The Crime Frameworks enable effective collection, organisation, sharing and application of knowledge in crime prevention, security and community safety, making these activities more systematic, rigorous and efficient.
This page lists the Crime Frameworks presented on other pages of this website, and then briefly discusses how they relate to the key issues of understanding causes of criminal events, and envisioning interventions. Finally, a connection is made to approaches based on risk and protective factors.
To find out more about what the Crime Frameworks are for, and who they are for, see here.
To see why better Crime Frameworks are needed, see here.
|Terms, definitions & concepts||Building blocks for all the Crime Frameworks – systematic, consistent, in-depth suite of terms, definitions and concepts for crime prevention and security.|
|5Is||A process model for doing crime prevention which is a more detailed equivalent of SARA; and a knowledge-management framework for capturing, assessing, synthesising, transferring and replicating good practice in crime prevention.|
|CLAIMED||A methodology for mobilising individuals and organisations to take responsibility/ assume a particular role for implementing and supporting security action – comes under the Involvement task stream in 5Is.|
|Crime Role Grid||Tabulates crime roles x civil roles (e.g. offender x householder) to aid the targeting of offenders, involvement of crime preventers and blocking of crime promoters in complex crimes.|
|Conjunction of Criminal Opportunity and Conjunction of Terrorist Opportunity||Integrated, one-stop-shop framework of immediate causes of criminal events, and principles of intervention to block them, to aid analysis of crime problems and generation of theoretically-plausible interventions. Equivalent to Problem Analysis Triangle, but more detailed/extensive. The terrorist version is adapted to handle terrorism events.|
|Ds||How security interventions work by influencing the offender, offering a fresh perspective for generating and evaluating action.|
|Disruption||Diverse ways of adversely influencing groups/ networks of organised criminals/ terrorists – going beyond the customary superficial use of the term to stimulate better thought-through interventions.|
|Co-Eco-Devo-Evo||Interactions between offenders and security on a range of timeframes, from here-and-now, to learning/resource acquisition, to arms races, to facilitate better tactical and strategic planning of intervention.|
|Misdeeds & Security||How offenders may exploit or harm things and people in their environment, and how security can respond. An aid to forecasting which maps out the generic types of crime risk that may be associated with a particular kind of new technology or design of product, place, procedure or system; and the counterpart opportunities for prevention.|
|Security Function and Vibrant-Secure Function||Systematic way of specifying security requirements for new designs, or describing security-related aspects of existing designs – purpose, security niche, mechanism, technicality. The vibrant version combines what we want more of with what we want less of.|
A discussion of a suitable design specification for frameworks, and other issues, is under Knowledge in crime and security.
Causes and interventions
Understanding the causes of criminal events, and how to intervene in those causes to make them impossible to commit, less likely or less harmful, is at the heart of crime prevention.
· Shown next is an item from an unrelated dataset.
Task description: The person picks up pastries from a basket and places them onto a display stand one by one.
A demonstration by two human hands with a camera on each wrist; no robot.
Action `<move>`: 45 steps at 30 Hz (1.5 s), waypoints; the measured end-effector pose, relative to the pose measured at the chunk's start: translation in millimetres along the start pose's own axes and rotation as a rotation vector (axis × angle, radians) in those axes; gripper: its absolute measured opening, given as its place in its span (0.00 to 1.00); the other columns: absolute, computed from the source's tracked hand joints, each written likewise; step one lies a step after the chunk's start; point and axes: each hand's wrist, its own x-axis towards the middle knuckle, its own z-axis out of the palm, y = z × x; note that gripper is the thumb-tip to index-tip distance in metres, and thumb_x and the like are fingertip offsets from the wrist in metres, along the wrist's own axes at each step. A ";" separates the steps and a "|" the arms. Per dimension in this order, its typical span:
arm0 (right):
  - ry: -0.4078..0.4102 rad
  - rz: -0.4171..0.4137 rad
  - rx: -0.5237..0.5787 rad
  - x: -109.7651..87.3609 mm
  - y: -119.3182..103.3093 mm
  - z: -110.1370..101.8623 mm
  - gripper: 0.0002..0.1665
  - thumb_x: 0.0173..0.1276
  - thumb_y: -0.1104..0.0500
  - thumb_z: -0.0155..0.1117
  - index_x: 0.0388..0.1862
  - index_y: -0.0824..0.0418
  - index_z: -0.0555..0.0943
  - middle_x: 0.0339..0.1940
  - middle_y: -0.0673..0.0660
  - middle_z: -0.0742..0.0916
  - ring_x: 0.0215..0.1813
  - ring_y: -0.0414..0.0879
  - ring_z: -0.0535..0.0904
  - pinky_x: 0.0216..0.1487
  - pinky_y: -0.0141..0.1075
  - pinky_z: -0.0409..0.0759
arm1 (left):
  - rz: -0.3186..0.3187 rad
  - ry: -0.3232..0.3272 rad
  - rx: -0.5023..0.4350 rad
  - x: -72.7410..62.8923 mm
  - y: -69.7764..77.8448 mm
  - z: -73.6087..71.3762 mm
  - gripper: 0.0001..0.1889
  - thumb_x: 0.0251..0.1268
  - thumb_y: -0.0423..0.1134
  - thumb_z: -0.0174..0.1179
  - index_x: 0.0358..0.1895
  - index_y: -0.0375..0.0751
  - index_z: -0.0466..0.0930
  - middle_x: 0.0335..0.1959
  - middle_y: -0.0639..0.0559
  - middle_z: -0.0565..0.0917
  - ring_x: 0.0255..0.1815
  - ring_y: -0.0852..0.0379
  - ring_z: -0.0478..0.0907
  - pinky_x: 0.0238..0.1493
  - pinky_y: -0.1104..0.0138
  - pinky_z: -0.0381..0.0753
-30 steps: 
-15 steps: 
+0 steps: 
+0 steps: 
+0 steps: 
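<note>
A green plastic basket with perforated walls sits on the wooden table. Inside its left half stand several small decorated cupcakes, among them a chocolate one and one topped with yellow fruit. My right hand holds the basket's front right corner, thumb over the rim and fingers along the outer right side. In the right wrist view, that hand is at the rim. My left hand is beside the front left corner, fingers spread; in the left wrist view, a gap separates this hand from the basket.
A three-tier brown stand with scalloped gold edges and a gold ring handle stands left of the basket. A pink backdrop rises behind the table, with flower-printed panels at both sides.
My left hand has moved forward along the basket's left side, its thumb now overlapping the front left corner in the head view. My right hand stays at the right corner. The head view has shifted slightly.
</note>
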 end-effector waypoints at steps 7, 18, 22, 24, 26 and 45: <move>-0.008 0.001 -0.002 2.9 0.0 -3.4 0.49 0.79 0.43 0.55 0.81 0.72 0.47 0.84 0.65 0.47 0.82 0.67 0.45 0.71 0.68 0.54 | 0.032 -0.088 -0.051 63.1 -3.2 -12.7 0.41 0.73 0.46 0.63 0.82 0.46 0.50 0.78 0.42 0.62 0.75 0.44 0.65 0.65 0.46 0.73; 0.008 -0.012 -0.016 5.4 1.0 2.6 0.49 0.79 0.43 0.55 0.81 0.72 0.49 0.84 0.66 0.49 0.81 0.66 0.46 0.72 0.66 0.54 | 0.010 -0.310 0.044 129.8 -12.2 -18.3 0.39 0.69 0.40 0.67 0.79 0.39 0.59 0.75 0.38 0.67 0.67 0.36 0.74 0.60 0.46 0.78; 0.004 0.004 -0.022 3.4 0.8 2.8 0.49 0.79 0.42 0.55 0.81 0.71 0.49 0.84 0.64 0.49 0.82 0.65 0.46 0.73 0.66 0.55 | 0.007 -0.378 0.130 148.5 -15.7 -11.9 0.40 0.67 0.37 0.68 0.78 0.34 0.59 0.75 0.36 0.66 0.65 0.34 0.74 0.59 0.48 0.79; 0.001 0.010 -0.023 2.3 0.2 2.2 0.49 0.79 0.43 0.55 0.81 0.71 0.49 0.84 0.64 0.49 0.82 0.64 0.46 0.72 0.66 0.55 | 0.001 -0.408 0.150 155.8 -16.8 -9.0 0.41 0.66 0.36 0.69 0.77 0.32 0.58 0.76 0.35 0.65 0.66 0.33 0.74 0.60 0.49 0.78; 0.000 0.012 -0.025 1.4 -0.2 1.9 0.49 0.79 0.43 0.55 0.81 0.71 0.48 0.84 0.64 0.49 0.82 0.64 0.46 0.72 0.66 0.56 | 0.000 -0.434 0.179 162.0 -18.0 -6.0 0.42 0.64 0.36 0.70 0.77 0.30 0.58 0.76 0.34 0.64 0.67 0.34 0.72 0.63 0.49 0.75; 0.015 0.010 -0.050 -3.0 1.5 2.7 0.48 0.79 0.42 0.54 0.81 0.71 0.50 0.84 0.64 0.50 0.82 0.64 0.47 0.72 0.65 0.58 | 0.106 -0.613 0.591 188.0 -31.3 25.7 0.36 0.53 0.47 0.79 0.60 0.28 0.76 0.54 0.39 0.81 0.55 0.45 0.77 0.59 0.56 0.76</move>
The traditional Crime Science perspectives (Rational Choice, Routine Activities, Geometry of Crime) have generated and guided much valuable research and practice over decades; but they are fragmentary, overlapping and ‘underlapping’. They also neglect much knowledge on the offender side, such as resources for committing crime, which is important even for the better design of situational interventions (on the ‘think perpetrator’ principle).
The coverage of causes and interventions by the Crime Frameworks is diverse.
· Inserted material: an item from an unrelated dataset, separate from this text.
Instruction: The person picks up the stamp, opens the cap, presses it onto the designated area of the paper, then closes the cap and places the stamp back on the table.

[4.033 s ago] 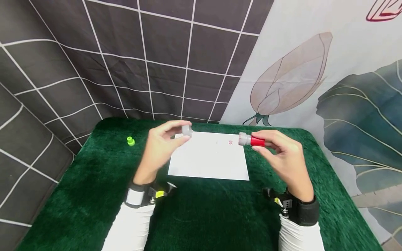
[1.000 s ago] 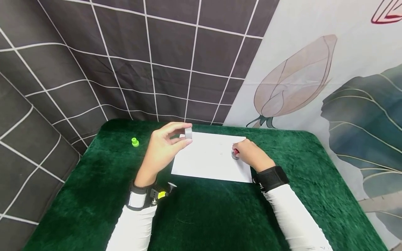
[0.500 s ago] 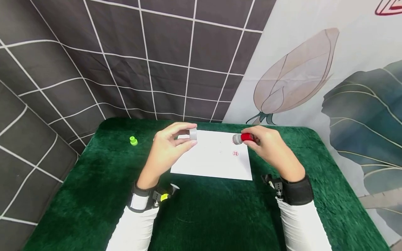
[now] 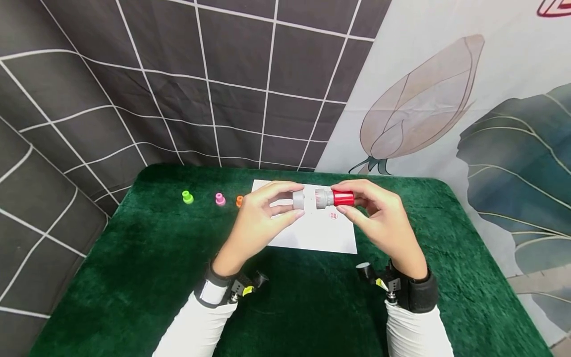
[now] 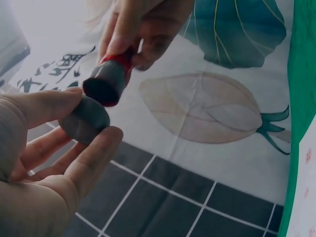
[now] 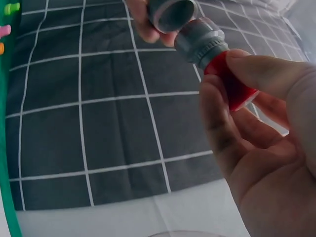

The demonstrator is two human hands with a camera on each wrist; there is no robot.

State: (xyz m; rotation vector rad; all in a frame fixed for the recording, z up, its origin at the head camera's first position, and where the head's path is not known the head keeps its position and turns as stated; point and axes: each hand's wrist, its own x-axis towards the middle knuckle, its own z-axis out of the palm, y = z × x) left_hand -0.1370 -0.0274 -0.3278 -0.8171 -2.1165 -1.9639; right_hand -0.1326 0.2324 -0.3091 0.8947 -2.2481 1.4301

In the 5Is Framework, causes come under the Intelligence task stream, and interventions under, well, Intervention.
The Conjunction of Criminal Opportunity is a one-stop shop – which integrates, fills in and extends the traditional Crime Science perspectives in mapping out the immediate causes of criminal events from an ecological/ psychological angle, and the generic principles of intervention focused on blocking, weakening or diverting those causes.
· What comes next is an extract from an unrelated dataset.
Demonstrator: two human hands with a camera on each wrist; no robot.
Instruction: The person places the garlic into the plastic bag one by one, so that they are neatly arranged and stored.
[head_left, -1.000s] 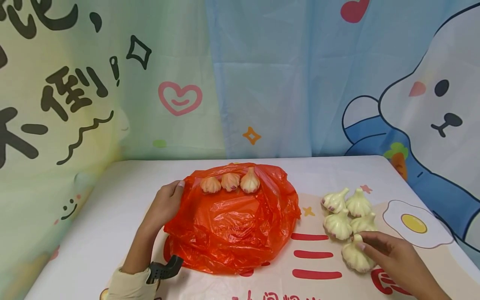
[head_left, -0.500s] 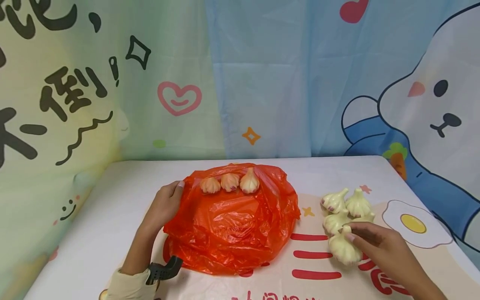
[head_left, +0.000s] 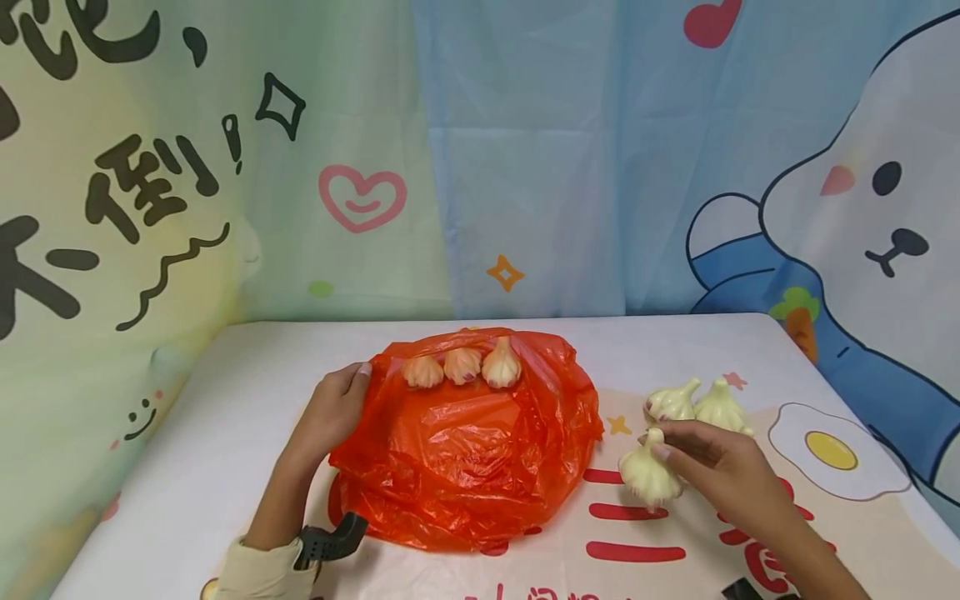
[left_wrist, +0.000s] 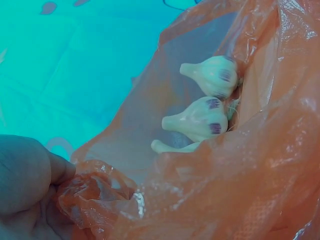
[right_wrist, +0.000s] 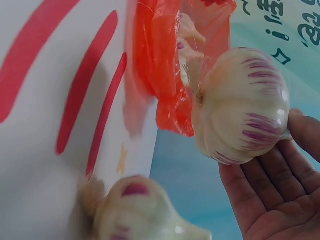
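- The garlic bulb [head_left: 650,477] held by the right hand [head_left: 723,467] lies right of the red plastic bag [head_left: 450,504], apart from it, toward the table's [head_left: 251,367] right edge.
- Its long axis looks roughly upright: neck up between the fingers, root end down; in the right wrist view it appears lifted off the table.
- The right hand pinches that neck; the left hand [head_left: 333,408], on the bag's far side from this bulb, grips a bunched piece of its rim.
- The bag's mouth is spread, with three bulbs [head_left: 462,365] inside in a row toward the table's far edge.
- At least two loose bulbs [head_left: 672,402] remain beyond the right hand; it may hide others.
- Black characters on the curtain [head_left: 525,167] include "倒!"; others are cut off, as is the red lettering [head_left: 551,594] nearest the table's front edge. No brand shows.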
The Ds Framework focuses on the mechanisms by which interventions work, in terms of how they influence the offender, including deterrence but going way beyond it, in search of wider coverage and greater precision. There is also an extension of the Ds to cover various forms of Disruption of organised crime and terrorism.
Co-Eco-Devo-Evo considers causes and interventions in terms of the interactions between the various crime roles, and with their environments that operate over different time frames – here-and-now, developmental and evolutionary.
The Security Function Framework & Vibrant-Secure Function Framework cover causes and interventions in two ways – as mechanisms by which a given security design is intended to work; and in terms of technicality, i.e. how the design is constructed and how it operates in practice.
Risk and Protective Factors
Risk and Protective Factors are correlates of the risk of offending, or of being the victim or target of crime. An example of risk factors is Clarke’s (1999) Hot Products, with risk factors listed as CRAVED. An example of protective factors identified for mobile phones by Whitehead et al. (2008) listed (with admirable effort) was IN SAFE HANDS. Risk and Protective Factors of course feature strongly in offender-oriented interventions (Farrington et al. 2012; see also the Communities that Care Program).
From a practical point of view, Risk and Protective Factors are functionally-equivalent to causes, discussed above. Both these factors, and causes, are to be reduced through crime prevention, security or community safety interventions, with the ultimate aim of reducing the risk of crime.
But because they are correlates rather than causes, there is no guarantee that influencing Risk and Protective Factors will actually reduce the risk of crime. However, the more they are both empirically and theoretically-plausible (by ensuring they connect to tested and well-articulated theoretical principles, as advocated here), the better the chances that they will succeed.